Heart failure (HF) is associated with neurological deficits and cognitive decline, symptoms that putatively emerge as a result of poor brain perfusion. This investigation seeks to define the molecular mechanisms that underlie reduced cerebral blood flow in the early stages of HF, when blood pressure remains minimally affected. Utilizing a myocardial infarction model in mice, we demonstrate a TNFα‐dependent enhancement of posterior cerebral artery (PCA) myogenic tone, which correlates with reduced cerebral blood flow.
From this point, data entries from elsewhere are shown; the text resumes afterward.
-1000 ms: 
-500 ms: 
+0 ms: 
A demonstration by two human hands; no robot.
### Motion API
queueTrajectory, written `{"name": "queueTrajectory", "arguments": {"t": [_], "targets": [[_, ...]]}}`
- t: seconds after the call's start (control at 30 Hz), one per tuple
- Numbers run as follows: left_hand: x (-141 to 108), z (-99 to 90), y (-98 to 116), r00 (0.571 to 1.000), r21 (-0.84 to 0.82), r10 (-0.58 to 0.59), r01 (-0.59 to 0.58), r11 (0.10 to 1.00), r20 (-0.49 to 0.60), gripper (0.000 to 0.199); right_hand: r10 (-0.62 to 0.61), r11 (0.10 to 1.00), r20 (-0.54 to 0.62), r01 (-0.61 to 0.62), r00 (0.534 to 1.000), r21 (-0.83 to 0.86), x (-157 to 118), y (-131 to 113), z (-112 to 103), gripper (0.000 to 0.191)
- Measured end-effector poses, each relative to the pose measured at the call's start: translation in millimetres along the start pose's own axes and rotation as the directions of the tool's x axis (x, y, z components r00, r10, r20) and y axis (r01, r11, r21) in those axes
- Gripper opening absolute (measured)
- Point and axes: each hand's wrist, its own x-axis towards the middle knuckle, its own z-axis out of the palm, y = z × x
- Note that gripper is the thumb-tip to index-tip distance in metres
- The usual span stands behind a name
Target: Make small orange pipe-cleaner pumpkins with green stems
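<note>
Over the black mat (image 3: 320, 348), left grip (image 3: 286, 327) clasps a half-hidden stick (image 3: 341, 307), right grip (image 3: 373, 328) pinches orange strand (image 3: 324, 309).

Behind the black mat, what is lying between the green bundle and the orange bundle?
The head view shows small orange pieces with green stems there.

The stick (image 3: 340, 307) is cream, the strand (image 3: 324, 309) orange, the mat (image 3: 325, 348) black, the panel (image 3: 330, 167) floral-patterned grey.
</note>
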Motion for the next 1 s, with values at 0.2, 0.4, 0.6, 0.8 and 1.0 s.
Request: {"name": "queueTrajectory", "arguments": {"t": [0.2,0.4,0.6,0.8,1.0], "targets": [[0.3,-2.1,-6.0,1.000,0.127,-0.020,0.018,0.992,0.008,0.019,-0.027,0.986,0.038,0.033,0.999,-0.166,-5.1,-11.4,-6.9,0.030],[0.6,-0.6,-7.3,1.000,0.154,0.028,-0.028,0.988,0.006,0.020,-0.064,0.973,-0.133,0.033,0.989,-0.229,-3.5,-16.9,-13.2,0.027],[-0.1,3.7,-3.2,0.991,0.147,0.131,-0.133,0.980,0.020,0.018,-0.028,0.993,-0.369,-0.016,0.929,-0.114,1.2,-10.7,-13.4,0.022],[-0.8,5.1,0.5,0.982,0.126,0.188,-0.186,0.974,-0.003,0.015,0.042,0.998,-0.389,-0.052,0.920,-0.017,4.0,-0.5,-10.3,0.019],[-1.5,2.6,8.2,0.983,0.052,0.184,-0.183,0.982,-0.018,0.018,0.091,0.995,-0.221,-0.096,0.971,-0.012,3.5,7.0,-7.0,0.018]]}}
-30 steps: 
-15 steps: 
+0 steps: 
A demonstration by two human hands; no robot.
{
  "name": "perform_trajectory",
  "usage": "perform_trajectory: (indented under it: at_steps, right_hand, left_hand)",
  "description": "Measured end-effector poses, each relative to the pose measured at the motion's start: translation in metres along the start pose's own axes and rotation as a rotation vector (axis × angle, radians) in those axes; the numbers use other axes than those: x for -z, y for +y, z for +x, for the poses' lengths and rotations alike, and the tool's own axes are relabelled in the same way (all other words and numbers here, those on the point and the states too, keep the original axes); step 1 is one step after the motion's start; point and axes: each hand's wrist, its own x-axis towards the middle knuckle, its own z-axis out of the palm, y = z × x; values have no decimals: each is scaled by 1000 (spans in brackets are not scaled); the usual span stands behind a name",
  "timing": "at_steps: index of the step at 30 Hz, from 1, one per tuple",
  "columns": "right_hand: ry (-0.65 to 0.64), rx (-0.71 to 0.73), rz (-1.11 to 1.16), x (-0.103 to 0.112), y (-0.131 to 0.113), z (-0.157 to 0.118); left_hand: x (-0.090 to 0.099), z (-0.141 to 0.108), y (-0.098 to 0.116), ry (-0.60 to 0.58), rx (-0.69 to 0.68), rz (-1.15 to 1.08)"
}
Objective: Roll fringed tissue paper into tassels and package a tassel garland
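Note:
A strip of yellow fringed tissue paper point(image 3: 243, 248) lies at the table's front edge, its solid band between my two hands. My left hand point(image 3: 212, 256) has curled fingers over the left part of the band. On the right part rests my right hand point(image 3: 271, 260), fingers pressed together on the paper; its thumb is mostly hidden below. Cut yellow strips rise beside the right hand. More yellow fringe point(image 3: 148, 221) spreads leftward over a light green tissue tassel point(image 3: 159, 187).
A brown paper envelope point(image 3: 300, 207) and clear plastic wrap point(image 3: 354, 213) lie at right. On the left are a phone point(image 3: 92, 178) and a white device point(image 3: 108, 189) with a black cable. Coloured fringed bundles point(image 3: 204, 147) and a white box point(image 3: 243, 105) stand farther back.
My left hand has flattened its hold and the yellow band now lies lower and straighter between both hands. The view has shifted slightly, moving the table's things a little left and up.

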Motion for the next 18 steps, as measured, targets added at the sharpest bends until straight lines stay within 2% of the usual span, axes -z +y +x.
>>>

Two lines of evidence suggest that TNFα acts by an autocrine/paracrine mechanism: (i) in HF, PCA smooth muscle cell TNFα expression is up‐regulated, and (ii) the HF‐stimulated augmentation of myogenic tone in PCAs is fully reversed by ex vivo treatment with the competitive TNFα antagonist etanercept. TNFα mediates its tone‐enhancing effect via an S1P‐dependent mechanism, requiring sphingosine kinase 1 and the S1P 2 receptor. Our data show that clinically‐silent cerebrovascular dysfunction develops early in this animal model of HF, and leads us to posit that early therapeutic targeting of the TNFα/S1P signalling axis may prevent the neurological deficits that later emerge.